8. The Competitive Environment: Strategy's Dominance
Any analysis of digital asset treasury companies must be situated against the context of Strategy's dominance — and the specific challenge that dominance creates for smaller treasury vehicles. Strategy holds approximately 766,970 BTC, has developed STRC as a $333 million daily-volume funding mechanism, and has institutional relationships, capital market access, and executive chairman credibility that no smaller competitor can match. The question for Nakamoto, SharpLink, and Strive is whether they can carve out differentiated positions that justify investor allocation beyond simply saying they hold some bitcoin.
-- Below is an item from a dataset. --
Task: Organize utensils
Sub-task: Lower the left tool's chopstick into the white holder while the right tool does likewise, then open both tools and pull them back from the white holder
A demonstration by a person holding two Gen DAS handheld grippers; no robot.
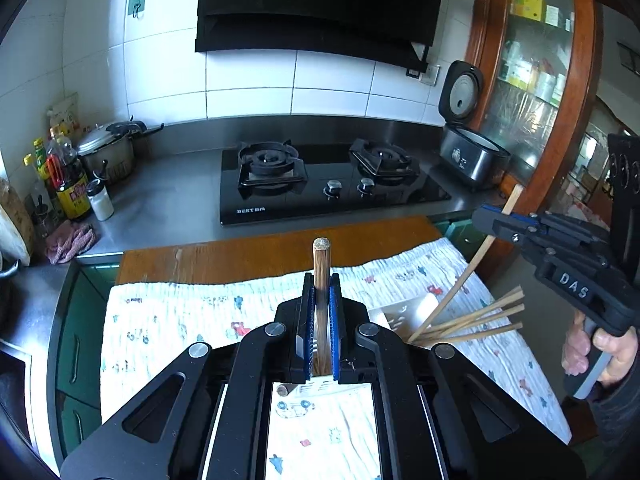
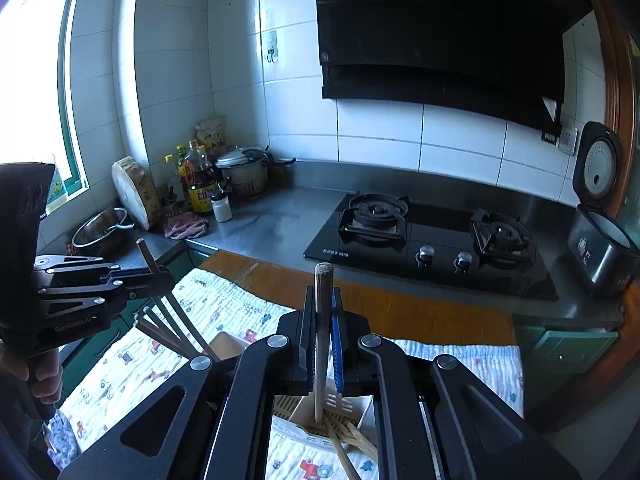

Vitanza's answer is operating business differentiation. A pure bitcoin holding company has no moat against Strategy except perhaps lower cost basis. A treasury company with a genuine operating business that serves a real market — gaming affiliate marketing for SharpLink, asset management for Strive — has revenue that Strategy cannot replicate and that provides per-share crypto growth through channels that are independent of equity issuance capacity.
9. Market Timing and the Ceasefire Context
The timing of Vitanza's initiation is analytically notable. He published on April 9, the day after the Iran ceasefire triggered bitcoin's recovery to $72,700 and one day before Friday's CPI report that analysts have identified as the next major macro catalyst. If the ceasefire holds and Friday's CPI surprises to the downside, the conditions for a sustained bitcoin recovery toward $140,000 would be meaningfully improved. If the ceasefire frays — as early signals have suggested, with Iran claiming three clauses have been violated — the macro tailwind that supports the bull case would be compromised.
From a contrarian investment timing perspective, initiating coverage after 90% drawdowns and at the beginning of a potential geopolitical de-escalation that reduces the primary macro headwind is a reasonable approach to identifying distressed assets with recovery potential. The question is whether the specific companies selected have the operational quality and execution capability to take advantage of the potential tailwind — or whether they will recover in line with bitcoin's price without the incremental compounding advantage that justifies buying them over an ETF.
10. What TD Cowen's Coverage Signals About the Asset Class
TD Cowen's decision to initiate coverage of three digital asset treasury companies with formal price targets and buy ratings represents the investment banking community's continued engagement with a category that many dismissed as a failed experiment after the 2025 drawdowns. The initiation signals that Wall Street research is not treating the treasury company model as a finished narrative but as a distressed opportunity with potential recovery upside.
For the broader digital asset treasury sector — which at one point in 2025 included dozens of companies attempting to replicate Strategy's model — the selective nature of Vitanza's coverage is as significant as its positive conclusions. He identified three companies with distinctive operating businesses and specific strategic rationales for recovery, rather than making a blanket recommendation for the category. That selectivity implicitly acknowledges that many treasury companies without genuine operating businesses are simply leveraged bitcoin exposure without the additional compounding mechanisms that justify premium valuation, and that investor returns in the category will likely be highly dispersed between the companies with real businesses and those without.